Volumetric Attention for 3D Medical Image Segmentation and Detection
This addresses the problem of limited training data in medical imaging by enabling better 3D context use, though it is incremental as it builds on existing 2D methods.
The paper tackled 3D medical image segmentation and detection by proposing a volumetric attention module, which achieved state-of-the-art performance with a 3.9-point improvement on the LiTS Challenge and a 69.1 sensitivity on the DeepLesion dataset, outperforming previous best results by 6.6 points.
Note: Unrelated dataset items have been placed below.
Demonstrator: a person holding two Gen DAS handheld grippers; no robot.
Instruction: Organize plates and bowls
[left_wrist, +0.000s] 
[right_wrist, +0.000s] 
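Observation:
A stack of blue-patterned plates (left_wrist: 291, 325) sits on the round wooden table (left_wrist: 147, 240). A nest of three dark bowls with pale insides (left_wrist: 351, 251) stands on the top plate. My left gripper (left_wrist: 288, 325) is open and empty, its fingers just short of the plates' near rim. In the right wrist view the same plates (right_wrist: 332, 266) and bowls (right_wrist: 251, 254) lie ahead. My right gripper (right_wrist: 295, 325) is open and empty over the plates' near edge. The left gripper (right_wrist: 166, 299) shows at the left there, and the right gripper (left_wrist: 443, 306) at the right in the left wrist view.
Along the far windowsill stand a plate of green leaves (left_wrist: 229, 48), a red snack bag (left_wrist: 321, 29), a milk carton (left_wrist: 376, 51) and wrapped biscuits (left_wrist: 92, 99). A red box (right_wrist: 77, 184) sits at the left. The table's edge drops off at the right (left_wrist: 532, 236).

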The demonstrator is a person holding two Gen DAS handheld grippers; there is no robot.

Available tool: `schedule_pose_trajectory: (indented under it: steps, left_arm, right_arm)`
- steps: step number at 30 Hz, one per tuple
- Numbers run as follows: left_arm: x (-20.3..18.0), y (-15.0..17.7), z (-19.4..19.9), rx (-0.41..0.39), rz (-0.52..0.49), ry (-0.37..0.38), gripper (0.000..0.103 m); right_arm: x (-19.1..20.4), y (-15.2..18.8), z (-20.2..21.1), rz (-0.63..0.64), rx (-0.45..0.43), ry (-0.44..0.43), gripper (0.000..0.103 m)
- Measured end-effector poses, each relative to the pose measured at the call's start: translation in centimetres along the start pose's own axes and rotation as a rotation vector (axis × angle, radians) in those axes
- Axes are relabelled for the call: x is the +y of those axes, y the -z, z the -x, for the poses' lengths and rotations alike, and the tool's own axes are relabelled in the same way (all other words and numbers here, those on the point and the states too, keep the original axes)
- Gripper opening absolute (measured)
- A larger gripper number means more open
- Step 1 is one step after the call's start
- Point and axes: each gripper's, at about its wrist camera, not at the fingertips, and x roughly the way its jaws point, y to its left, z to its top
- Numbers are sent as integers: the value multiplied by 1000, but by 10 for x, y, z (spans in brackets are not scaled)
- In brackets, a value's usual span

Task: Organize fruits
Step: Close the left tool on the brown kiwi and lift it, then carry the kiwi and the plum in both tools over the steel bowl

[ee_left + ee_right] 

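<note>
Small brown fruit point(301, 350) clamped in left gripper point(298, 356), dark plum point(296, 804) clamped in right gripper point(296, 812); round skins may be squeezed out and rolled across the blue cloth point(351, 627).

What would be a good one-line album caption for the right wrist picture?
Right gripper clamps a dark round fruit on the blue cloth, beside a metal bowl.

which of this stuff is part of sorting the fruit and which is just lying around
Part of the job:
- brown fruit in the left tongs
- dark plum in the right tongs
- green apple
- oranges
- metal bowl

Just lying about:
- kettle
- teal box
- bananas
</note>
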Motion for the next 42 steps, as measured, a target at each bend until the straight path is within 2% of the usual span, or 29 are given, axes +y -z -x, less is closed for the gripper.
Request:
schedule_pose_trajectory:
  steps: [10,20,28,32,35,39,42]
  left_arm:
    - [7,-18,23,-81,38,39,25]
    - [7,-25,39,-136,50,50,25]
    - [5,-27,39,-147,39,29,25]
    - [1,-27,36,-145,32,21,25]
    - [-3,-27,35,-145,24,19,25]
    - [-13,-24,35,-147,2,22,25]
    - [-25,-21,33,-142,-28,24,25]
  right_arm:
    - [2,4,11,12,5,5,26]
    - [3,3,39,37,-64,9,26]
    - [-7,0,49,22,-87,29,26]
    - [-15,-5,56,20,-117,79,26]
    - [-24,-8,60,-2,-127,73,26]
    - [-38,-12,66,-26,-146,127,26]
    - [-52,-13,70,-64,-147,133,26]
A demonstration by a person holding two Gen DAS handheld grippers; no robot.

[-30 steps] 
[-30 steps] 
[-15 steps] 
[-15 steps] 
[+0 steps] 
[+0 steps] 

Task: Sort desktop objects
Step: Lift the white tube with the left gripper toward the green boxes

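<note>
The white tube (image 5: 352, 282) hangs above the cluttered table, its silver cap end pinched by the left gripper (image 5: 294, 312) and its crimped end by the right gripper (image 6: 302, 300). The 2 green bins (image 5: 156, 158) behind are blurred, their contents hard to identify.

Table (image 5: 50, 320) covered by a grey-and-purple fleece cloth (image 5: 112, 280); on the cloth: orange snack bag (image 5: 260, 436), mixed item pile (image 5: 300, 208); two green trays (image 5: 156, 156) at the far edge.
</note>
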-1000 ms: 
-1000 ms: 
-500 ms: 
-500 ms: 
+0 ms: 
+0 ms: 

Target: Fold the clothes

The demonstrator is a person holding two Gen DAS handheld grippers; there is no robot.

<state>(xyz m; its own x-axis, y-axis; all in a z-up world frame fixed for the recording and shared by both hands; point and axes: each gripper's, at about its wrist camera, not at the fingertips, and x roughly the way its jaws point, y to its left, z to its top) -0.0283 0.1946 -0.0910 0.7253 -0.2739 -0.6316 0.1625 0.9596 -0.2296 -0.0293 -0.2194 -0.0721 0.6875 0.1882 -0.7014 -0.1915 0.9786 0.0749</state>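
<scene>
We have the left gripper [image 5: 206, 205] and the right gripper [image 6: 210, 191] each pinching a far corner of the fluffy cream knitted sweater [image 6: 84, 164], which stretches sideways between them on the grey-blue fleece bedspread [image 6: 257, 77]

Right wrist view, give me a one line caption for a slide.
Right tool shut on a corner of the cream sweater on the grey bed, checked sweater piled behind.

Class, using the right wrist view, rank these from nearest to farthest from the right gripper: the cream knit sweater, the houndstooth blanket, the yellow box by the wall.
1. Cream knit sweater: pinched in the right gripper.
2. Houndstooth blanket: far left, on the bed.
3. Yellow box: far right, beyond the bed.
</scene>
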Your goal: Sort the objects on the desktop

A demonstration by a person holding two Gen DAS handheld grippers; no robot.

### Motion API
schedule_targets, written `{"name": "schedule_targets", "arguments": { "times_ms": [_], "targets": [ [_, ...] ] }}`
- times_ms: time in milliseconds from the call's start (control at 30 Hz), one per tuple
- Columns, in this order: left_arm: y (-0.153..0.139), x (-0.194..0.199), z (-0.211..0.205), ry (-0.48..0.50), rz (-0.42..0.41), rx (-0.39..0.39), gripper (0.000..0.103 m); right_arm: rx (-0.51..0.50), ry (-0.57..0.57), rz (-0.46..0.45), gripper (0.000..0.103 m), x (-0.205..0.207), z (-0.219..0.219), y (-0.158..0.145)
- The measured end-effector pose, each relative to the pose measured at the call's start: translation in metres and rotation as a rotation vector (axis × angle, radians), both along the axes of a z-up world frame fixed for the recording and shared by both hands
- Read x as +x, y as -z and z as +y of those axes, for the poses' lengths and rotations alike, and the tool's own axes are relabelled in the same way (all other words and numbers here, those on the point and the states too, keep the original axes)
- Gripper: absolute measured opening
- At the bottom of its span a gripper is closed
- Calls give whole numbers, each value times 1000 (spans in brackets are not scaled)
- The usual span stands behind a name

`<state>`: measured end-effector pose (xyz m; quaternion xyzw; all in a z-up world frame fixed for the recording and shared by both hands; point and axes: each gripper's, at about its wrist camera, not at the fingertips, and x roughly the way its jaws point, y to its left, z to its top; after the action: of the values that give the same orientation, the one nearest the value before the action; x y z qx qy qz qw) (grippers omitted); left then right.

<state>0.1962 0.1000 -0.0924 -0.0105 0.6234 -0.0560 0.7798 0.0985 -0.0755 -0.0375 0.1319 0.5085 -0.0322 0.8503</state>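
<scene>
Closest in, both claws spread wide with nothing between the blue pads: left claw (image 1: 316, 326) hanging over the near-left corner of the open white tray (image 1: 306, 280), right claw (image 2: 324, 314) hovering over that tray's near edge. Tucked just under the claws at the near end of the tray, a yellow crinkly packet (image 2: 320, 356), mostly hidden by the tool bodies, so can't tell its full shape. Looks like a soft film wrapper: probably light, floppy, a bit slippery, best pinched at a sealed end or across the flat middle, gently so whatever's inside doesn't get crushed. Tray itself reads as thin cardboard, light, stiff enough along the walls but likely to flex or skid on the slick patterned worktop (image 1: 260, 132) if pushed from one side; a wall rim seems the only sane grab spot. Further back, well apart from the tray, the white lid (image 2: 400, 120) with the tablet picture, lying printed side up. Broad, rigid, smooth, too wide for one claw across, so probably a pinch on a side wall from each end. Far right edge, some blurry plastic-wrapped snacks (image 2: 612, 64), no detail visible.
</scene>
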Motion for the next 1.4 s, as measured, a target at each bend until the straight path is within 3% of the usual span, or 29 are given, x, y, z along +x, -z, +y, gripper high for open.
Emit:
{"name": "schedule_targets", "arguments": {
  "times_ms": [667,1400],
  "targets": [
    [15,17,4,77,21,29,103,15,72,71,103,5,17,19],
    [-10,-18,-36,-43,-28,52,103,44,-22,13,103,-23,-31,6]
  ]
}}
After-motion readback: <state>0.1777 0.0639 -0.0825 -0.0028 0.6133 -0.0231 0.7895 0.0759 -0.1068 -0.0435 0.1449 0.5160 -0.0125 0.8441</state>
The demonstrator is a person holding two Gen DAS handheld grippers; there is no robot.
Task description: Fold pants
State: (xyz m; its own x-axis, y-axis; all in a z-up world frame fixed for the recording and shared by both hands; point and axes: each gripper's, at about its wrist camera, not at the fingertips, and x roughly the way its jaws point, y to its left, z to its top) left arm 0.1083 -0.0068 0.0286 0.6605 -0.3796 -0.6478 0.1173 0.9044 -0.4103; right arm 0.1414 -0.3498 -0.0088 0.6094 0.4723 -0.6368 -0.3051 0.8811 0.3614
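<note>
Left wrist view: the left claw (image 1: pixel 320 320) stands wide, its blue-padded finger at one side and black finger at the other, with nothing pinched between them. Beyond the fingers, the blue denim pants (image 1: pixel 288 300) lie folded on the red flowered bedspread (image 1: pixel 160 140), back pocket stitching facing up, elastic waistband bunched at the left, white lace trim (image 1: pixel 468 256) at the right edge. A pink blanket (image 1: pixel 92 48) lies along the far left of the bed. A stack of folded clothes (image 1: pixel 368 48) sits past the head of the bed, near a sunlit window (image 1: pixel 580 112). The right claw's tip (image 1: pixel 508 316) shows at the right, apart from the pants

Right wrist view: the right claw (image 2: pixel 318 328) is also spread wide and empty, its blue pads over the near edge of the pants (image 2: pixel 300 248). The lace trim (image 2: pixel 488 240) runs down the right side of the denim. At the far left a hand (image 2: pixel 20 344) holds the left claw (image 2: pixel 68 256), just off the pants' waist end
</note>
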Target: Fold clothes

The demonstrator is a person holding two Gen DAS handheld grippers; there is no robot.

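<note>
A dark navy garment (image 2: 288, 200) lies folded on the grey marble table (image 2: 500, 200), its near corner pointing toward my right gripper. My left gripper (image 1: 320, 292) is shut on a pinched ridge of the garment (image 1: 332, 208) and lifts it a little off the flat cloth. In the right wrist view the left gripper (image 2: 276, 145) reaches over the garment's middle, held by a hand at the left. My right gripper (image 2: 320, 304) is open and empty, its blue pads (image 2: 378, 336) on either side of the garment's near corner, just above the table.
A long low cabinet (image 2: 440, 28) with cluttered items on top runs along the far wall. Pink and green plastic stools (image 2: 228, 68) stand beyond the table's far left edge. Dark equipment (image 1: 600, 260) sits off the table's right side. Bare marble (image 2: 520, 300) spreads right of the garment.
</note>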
A volumetric attention(VA) module for 3D medical image segmentation and detection is proposed. VA attention is inspired by recent advances in video processing, enables 2.5D networks to leverage context information along the z direction, and allows the use of pretrained 2D detection models when training data is limited, as is often the case for medical applications. Its integration in the Mask R-CNN is shown to enable state-of-the-art performance on the Liver Tumor Segmentation (LiTS) Challenge, outperforming the previous challenge winner by 3.9 points and achieving top performance on the LiTS leader board at the time of paper submission. Detection experiments on the DeepLesion dataset also show that the addition of VA to existing object detectors enables a 69.1 sensitivity at 0.5 false positive per image, outperforming the best published results by 6.6 points.